Chico Buarque e a canção que abraçou a Revolução dos Cravos. Por Flávio Chaves

Por Flávio Chaves – Jornalista, poeta, escritor e membro da Academia Pernambucana de Letras. Foi Delegado Federal/Minc –  Há momentos em que a história escapa dos tratados e dos discursos oficiais, e corre descalça pelas ruas, entra pelas frestas das janelas, penetra nos lares, e transforma-se em música.
Assim foi quando Chico Buarque, exilado da sua própria pátria, escreveu “Tanto Mar” — uma canção que, mais do que uma homenagem, é um abraço lírico e solidário à Revolução dos Cravos em Portugal.

Chico, voz insubmissa da resistência brasileira contra a ditadura militar, compreendeu imediatamente a grandeza do que acontecera em Lisboa no 25 de Abril de 1974.
Não viu apenas a queda de um regime — viu o impossível tornar-se carne, viu a esperança transbordar as praças, viu a utopia vestir-se de gente e flores e música.
E então, comovido e distante, escreveu:

“Sei que estás em festa, pá
Fico contente
E enquanto estou ausente
Guardo um cravo para ti…”

Esses versos, simples e imensos, atravessaram oceanos, fronteiras e censuras.
Era como se Chico Buarque — impossibilitado de viver sua própria revolução no Brasil subjugado — oferecesse a Portugal um cravo vermelho, um pedaço da sua saudade, um pedaço da sua esperança.
Era como se dissesse: “Viva por nós também. Dance por nós. Floresça por todos que ainda gemem sob botas e silêncios.”
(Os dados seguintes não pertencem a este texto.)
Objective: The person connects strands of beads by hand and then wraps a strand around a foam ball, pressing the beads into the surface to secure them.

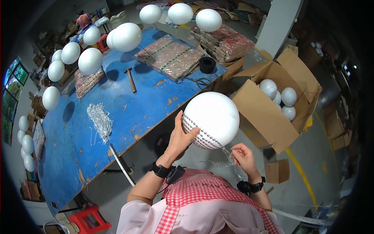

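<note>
A large white ball [216, 115] is in front of me, just off the table's near edge. Rows of silver beads [204, 138] wrap its lower part. My left hand [181, 139] grips the ball's left side, thumb lying on the bead rows and the other fingers behind. From the ball's underside a silver bead strand [226, 153] runs to my right hand [243, 156], whose fingers are pinched on it. More of the strand dangles below, near my apron. On the table to the left lies a heap of silver bead strands [100, 121].
The blue table [148, 109] holds a hammer [130, 80], scissors [199, 82], black tape [207, 64] and a wrapped flat bundle [167, 56]. Several white balls [90, 61] stand around its far and left edges. Right, an open carton [265, 113] contains silver-covered balls [288, 96]. A red stool [90, 220] stands lower left.
</note>
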Tool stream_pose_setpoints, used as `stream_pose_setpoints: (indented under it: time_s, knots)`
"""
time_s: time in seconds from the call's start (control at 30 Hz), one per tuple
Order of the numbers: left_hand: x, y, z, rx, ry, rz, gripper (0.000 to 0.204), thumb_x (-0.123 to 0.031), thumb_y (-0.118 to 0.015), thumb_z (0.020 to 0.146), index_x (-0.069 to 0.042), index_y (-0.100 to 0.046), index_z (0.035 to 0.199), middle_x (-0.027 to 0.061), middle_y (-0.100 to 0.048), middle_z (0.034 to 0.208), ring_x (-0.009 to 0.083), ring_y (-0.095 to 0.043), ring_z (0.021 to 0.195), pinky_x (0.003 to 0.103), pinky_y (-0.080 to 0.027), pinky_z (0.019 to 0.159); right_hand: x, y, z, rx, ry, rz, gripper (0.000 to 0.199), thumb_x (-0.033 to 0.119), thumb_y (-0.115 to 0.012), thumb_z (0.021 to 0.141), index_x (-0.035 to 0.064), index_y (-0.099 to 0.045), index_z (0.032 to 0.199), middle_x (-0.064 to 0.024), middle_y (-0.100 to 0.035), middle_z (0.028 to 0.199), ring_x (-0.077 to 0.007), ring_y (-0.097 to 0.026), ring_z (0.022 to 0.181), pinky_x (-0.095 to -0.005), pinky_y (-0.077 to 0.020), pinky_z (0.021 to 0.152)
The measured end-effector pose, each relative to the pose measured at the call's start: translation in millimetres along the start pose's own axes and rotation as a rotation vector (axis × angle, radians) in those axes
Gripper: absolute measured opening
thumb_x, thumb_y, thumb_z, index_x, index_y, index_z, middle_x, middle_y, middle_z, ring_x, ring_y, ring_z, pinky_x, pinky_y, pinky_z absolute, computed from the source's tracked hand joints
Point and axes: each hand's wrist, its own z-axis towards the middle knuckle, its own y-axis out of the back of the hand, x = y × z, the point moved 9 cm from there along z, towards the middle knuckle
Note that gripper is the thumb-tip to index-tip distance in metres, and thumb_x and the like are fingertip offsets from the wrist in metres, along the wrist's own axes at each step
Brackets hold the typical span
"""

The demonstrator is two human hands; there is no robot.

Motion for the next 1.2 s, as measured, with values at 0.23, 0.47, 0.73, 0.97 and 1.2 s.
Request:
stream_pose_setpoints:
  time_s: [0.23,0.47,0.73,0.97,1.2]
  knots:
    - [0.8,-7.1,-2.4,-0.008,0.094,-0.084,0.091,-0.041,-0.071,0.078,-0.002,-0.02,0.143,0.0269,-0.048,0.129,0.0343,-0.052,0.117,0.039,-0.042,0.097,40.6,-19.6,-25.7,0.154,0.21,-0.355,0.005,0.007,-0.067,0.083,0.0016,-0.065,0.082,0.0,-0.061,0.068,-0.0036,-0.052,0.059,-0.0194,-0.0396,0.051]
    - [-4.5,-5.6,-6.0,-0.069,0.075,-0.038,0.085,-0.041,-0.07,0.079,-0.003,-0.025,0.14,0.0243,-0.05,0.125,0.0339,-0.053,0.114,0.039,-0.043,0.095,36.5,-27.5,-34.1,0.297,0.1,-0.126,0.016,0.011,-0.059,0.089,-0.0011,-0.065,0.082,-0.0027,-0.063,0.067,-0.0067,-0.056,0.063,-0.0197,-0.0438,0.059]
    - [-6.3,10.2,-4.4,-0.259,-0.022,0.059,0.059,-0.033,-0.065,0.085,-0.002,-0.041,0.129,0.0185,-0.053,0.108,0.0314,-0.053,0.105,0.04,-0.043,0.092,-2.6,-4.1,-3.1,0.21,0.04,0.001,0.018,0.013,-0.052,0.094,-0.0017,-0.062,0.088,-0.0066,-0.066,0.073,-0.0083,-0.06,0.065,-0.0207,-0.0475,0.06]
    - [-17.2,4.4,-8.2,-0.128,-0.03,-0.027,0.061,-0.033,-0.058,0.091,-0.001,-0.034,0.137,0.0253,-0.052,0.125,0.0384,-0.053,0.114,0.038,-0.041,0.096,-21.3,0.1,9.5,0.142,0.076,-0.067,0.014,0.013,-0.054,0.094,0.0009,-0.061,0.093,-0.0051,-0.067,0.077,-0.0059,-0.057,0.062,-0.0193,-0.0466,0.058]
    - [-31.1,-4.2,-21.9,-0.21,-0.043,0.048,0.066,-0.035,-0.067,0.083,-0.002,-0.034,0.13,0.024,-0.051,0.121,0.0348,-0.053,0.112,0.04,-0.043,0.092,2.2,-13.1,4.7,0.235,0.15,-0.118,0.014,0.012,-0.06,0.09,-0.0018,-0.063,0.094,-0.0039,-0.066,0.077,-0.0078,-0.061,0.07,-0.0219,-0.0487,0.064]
A música “Tanto Mar” é mais do que uma carta de amor: é uma elegia ao sonho partilhado entre povos irmãos, entre histórias de resistência, entre lágrimas comuns.
Chico entendeu, melhor que muitos historiadores, que não há mares suficientes para separar duas nações que sangraram e sonharam juntas.
Portugal e Brasil, atados por línguas, dores e esperanças, encontraram na canção de Chico uma ponte invisível — feita de música, de memória, de liberdade ainda por conquistar.

Mas a história, cheia de ironias e intempéries, também atingiu “Tanto Mar”.
Quando a Revolução dos Cravos, e o processo revolucionário que se seguiu, começaram a sofrer reveses — quando as esperanças deram lugar a dificuldades políticas, crises e revisões amargas —, Chico sentiu a necessidade de escrever uma segunda versão da música, bem menos festiva, bem mais dolorosa.
No novo texto, ele cantava:

“Já foste à festa, pá?
E já colheste o teu cravo?
E já brincaste ao Carnaval?”

O tom agora era outro. Havia uma sombra no meio da festa.
Havia uma dor silenciosa — a consciência de que revoluções, mesmo as mais lindas, também têm suas invernos, seus desenganos, suas perdas.

Chico Buarque, que sempre soube que cantar é também sofrer, que celebrar é também resistir, que amar é também lamentar, transformou “Tanto Mar” não apenas em um hino da Revolução dos Cravos, mas em uma lição profunda sobre a beleza e a fragilidade dos sonhos humanos.
Sobre como é fácil semear a esperança e como é difícil cultivá-la.
Sobre como é grandioso ver um povo levantar-se — e como é duro vê-lo tropeçar.

Ainda assim, “Tanto Mar” permanece, até hoje, como uma oferenda intacta.
Um cravo eterno enviado de um país irmão a outro, atravessando as águas e os tempos, lembrando que a liberdade, mesmo quando esmorece, é uma canção que nunca morre — apenas espera, paciente, que alguém, em alguma praça, em alguma madrugada, a cante de novo.

Chico Buarque — com sua voz rouca, sua ternura rebelde, sua alma cheia de mares e abismos — deu a Portugal, e ao mundo, uma música que não é apenas memória: é uma bússola.
Uma lembrança de que, enquanto houver um homem livre, enquanto houver uma mulher que sonha, enquanto houver um cravo no coração de alguém, haverá sempre tanto mar, tanto sonho, tanto abril ainda por viver.